Mother Angelica cracks me up--she said in her wonderful show, Mother Angelica Live,  that when Our Lady appeared to St. Catherine Laboure, her hands were full of diamonds and gems falling to the ground. She said these were all the graces she yearned to give to souls (from her Son) and she said they fell to the ground because NO ONE was asking for them. The stream of graces falling from the hands of our Lady is CONSTANT. It never stops! Look at a miraculous medal--do you see the rays? Those are the graces! And Mother Angelica said, "Man if that would have been me Our Lady appeared to... I woulda said 'Gimme all you got!' Oh Lord, I thought that was hilarious.

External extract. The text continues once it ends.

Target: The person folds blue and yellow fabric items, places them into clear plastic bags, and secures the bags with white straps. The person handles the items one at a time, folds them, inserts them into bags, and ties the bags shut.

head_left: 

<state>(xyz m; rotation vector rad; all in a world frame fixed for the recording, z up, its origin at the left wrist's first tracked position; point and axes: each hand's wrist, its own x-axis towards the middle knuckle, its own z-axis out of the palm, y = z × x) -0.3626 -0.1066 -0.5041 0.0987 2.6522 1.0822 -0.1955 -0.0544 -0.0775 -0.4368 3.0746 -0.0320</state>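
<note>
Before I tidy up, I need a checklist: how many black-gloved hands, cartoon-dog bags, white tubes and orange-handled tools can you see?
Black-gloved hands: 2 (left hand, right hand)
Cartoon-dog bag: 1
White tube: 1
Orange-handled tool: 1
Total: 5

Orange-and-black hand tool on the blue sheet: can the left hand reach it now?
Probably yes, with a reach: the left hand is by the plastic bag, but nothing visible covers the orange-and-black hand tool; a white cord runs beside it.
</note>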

And so real! Yeah, I'm a grace hog too--I want em all Lord! And so when I receive Jesus, Body and Blood, daily in the Eucharist, I also say to Him "JESUS! Give me all you got!" and He has been giving me many graces--patience, peace, and a deeper desire for Him during times where normally I'd be pretty much despairing. It is all grace--and trust me, I need more.

Okay, I really need to go--I'm still starving. But remember, the real food is His word...His life within us. So next time your soul is starving...is restless...remember, that the ONLY way it can be filled is His still, small voice inside of you. This voice is the secret to LIFE, and it will guide you on your journey home to Heaven. This voice knows what your true heart's desire is, and it has been there since your earliest of days...was it not inscribed on your heart in the womb? Go back to your child hood and you will see--the times spent in the fort, the secret wanderings through bushes and climbing up trees, the hidden hours in your room whispering to your dolls and toys--what were you saying? What was your heart thinking? What did you love as a child? God sees you not just as who you are now, but who you were as a CHILD and who you will be on your death bed and throughout the entire span of your life. God does not see you in this limited space of time we call the present, but in your entirety-your full potential. And as a child, you were at your purest state-- untainted, wild, and innocent. This is where we find our true heart's desire--in the freedom of a child's  heart. Go back to that place--your childhood, and seek answers there. I've heard this idea before, and I was reminded of this today by my best friend Erika. She told me the church we were praying in smelled like her childhood home, and it evoked memories of playing in forts and hiding in trees writing down her musings. This made me smile, and I understood that she experienced spiritual childhood--where the Spirit brings you back to your truest self, you as a child, and reminds you to become a child again. So, I encourage you, faithful reader, to find something nostalgic (smells trigger the most memories!) and spend a few moments back in your childhood. Dig through a box of family photos...smell your parents closet (I used to play dress up in my mom's closet all the time), watch an old home video, ask your parents...or maybe say a prayer that God reminds you of your childhood! But go back, and bring something back with you that reminds of who you truly and uniquely are. Amen.